- Required work
Filter the material below down to the lines with the word "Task" and give those lines.

+++ Dataset content

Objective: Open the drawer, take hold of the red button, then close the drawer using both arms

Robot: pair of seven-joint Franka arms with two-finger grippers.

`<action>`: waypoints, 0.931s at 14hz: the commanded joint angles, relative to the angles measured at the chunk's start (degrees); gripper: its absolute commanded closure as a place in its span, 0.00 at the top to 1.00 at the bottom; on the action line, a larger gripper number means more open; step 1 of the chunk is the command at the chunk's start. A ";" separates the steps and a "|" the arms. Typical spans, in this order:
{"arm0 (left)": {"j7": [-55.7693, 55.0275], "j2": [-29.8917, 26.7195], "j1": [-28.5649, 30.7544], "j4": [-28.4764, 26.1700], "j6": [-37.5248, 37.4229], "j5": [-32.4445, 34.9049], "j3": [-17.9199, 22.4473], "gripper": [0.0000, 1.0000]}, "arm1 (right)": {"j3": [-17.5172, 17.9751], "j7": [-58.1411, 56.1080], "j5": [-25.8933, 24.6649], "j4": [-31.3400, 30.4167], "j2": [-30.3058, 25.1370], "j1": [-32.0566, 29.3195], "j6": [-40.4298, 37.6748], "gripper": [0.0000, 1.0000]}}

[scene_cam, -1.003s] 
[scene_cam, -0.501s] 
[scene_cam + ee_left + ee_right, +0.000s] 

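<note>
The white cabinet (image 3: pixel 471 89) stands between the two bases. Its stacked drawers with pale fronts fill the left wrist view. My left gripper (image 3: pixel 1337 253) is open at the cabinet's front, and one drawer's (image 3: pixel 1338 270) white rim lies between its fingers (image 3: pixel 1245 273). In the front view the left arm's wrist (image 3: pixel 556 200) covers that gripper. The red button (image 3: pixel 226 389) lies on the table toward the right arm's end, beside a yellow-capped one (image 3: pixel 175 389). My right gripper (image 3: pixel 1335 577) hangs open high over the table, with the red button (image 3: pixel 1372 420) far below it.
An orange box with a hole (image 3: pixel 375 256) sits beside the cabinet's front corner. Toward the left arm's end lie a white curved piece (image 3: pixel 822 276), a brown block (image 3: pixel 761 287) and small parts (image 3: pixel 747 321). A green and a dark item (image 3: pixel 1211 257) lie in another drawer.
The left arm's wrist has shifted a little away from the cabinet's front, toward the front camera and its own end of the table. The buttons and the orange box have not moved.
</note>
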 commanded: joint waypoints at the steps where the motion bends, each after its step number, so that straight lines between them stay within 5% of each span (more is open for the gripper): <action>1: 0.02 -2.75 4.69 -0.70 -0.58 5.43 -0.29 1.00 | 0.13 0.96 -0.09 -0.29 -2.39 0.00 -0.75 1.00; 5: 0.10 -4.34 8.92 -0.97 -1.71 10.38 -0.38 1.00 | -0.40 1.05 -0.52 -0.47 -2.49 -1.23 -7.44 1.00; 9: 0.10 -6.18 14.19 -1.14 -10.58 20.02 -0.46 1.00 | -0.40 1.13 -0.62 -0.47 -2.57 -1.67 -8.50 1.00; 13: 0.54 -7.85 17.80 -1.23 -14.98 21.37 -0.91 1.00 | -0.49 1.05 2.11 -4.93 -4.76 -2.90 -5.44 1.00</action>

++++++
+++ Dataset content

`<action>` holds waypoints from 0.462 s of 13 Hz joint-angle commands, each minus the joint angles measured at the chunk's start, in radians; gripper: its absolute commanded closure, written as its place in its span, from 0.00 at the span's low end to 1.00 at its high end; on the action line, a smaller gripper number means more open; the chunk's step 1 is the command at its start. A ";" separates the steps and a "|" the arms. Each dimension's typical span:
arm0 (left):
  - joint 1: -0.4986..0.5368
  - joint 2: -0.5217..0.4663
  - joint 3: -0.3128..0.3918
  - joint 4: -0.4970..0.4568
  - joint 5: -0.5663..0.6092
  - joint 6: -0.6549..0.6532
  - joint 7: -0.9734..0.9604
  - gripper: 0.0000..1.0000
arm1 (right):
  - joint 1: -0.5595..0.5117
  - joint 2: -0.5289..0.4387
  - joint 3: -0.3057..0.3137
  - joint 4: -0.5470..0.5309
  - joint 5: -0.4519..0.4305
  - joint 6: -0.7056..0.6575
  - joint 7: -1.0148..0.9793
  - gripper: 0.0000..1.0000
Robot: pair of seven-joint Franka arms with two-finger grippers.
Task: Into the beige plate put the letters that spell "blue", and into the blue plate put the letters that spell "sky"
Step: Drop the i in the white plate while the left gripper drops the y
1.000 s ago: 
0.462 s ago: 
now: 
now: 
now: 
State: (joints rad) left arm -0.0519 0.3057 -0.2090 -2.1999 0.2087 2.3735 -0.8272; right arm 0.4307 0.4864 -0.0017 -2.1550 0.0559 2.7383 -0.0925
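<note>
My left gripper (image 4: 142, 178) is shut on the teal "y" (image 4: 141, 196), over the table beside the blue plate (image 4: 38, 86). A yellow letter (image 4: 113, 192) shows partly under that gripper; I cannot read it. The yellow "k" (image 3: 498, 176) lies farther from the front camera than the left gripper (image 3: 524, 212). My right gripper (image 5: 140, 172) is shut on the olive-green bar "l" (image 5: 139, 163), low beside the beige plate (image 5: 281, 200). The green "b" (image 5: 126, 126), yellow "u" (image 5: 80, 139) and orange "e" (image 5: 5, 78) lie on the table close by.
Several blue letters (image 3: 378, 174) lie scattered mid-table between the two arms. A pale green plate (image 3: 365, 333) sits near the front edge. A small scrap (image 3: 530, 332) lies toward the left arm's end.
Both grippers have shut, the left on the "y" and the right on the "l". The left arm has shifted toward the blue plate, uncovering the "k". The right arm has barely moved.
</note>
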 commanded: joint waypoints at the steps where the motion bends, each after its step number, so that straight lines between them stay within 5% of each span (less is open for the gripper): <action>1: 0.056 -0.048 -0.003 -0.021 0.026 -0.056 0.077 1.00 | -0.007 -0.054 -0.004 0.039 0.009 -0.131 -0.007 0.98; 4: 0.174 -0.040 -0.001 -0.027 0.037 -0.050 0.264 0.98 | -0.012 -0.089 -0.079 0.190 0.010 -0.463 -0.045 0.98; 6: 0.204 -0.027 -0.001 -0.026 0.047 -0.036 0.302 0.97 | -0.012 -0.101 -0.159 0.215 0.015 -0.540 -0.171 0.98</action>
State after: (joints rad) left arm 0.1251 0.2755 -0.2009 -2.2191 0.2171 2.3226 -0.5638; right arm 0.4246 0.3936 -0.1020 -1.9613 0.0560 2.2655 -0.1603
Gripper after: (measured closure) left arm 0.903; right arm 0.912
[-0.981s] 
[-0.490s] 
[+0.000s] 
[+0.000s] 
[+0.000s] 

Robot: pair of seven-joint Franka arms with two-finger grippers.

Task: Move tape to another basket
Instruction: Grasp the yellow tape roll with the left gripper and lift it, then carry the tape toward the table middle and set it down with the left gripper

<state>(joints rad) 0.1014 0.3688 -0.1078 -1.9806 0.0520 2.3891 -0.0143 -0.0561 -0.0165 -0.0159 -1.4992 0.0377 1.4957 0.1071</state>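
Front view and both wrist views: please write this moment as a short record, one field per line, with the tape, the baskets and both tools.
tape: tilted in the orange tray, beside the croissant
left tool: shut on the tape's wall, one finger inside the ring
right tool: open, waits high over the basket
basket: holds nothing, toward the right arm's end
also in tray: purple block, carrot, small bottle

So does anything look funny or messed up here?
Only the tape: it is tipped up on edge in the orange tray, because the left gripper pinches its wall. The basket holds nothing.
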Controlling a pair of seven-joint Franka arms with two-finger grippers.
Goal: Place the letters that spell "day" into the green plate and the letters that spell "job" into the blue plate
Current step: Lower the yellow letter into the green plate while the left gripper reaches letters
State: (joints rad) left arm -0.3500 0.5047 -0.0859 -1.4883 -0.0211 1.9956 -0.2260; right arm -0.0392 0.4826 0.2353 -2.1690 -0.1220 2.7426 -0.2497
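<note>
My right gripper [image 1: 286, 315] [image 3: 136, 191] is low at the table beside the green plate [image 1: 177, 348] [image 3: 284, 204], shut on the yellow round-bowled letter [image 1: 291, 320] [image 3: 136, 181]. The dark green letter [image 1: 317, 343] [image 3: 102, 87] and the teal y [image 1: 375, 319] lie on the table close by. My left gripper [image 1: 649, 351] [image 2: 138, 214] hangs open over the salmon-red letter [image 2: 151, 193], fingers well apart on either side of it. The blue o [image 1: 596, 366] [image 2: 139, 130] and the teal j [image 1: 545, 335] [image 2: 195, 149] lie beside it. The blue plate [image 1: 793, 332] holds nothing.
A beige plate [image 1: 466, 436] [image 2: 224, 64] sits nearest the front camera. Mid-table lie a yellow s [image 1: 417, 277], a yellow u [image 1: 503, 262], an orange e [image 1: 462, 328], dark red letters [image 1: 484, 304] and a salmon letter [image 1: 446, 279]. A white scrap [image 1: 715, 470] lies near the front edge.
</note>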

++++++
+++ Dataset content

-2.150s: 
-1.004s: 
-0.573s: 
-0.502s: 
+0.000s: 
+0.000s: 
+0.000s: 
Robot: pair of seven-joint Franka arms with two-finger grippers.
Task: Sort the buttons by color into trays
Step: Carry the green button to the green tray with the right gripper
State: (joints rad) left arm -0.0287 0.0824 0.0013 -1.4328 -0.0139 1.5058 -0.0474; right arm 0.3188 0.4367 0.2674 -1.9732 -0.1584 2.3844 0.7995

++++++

- Output of the exercise
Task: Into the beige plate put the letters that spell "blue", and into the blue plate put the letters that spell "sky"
Task: Move tape to another basket
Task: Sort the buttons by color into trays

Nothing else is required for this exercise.